1/30/17

Sixteen Body Snatchers From Hell


I'm not 100% healed up (I'd say I'm at 88%), but I'm well enough to resume my duties as a bullshit blogger.  Didn't feel like writing a bona fide review, so I'll just...y'know, blog.  I've consumed quite a bit of pop culture in the last eighteen days.  As of right now, I wanted to discuss Sweet Sixteen, a disregarded slasher hatched in 1983.  I don't know why, but I was expecting to be fatigued by this flick.  Maybe it's because I haven't heard much cheering from the gore groupies I know with regards to Sweet Sixteen ever since it landed on DVD. Chances are, you haven't scoped it either.  You're missing out, big fella!
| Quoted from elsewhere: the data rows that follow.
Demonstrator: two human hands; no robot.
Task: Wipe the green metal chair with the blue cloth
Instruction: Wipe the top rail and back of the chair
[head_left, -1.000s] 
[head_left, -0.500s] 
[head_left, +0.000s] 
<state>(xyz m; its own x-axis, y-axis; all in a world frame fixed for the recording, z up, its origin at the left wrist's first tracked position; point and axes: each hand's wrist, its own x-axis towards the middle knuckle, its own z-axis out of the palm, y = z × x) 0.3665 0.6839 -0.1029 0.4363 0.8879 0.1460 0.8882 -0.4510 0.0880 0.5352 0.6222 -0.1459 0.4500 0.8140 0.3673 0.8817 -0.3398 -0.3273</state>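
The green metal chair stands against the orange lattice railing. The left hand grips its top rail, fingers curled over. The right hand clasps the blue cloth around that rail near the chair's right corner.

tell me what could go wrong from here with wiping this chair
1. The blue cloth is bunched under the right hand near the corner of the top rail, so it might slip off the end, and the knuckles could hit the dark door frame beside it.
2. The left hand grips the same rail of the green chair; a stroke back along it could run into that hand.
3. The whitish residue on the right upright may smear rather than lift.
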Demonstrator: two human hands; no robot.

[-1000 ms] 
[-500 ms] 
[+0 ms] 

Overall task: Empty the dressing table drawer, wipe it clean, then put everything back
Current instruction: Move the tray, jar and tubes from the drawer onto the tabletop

My apologies if you happen to be a female.  What I'm trying to intimate is that this stabradoodle (you have my permission to use "stabradoodle" in casual conversation) is totally worth subletting.  I wish that sentence made more sense.  Fuck it!  The death sequences are banal, but everything else is put together with surprising discernment.  The acting is natural, the pace is even and the identity of the killer caught this dullard off guard.  Look, we all know I'm a slack-jawed plonker.  You don't have to rub it in, despite some no-name on IMDb claiming that the twist was predictable.

Oh, the screen grab?  That's a man approaching an alien ship in 1968's Goke, Body Snatcher From Hell.  It's a little stylish and a lot wonky.  Would you believe that it's a Criterion release?  The film was included in a box set called When Horror Came to Shochiku right alongside such benders as The X From Outer Space, The Living Skeleton and Genocide.  It's not bad, but if I'm being honest, I drifted off to sleep toward the end.  I can recommend what I saw, though.  Does the phrase "forehead vagina" mean anything to you? No, Goke wasn't directed by David Cronenberg.

I just might check in tomorrow or the next day to give my impressions of the Royal Rumble.  And Raw.  And Smackdown.

1/10/17

Bad Day

Sabbatical.  Accident today.  Thought I broke my leg, but I didn't. Hurts, though.  Hand still hurts.  Long story.

1/8/17

Blood Capsule #69

SLEEPWALKERS (1992)

"Cop kabob!"  Fuck, don't you just love cheesy one-liners in cheesy horror films of yesteryear?  Even the bad ones (I'm talking suicidally bad) put a doltish grin on my face.  That's how I would describe my impression of 1992's Sleepwalkers.  It's stupid...God, it's stupid, but it made me forget the world for 91 minutes.  I appreciate that because I'm currently nursing a (possibly) broken hand, and I'll take any frowzy, frou-frou entertainment I can find.  Going in, I didn't realize that Stephen King adapted the screenplay from his own unpublished story.  What is it with him and icky subject matter?  If I had only read It and watched Sleepwalkers, I would wonder about his preoccupation with prepubescent gangbanging and incestuous pussy monsters.

Mick Garris directs it all with a cool, imperturbable stasis (you'd never guess that it was a scrambled shoot).  I dug the steady pans and the rich lighting.  The occasional hiccup editing?  Well, I blame the studio, although a heft of juicy gore did escape their imposed scissors.  The acting is better than I was expecting.  Madchen Amick is a peach as the virginal, lily-white Tanya.  I actually wanted her to live, which I'm told is a good thing.  And I'd give King credit for crafting down-to-earth characters, but unfortunately, I'd also have to give him credit for plot holes and haphazard dialogue.  Seriously, what the fuck was up with the black policeman (oops, I mean African-American; I wouldn't want to offend white people)?  There comes Johnny with his pecker in his hand?  He's off to the rodeo?  What???

Sleepwalkers is fun.  Not as fun as, say, playing board games with anthropomorphized soft pretzels, but still.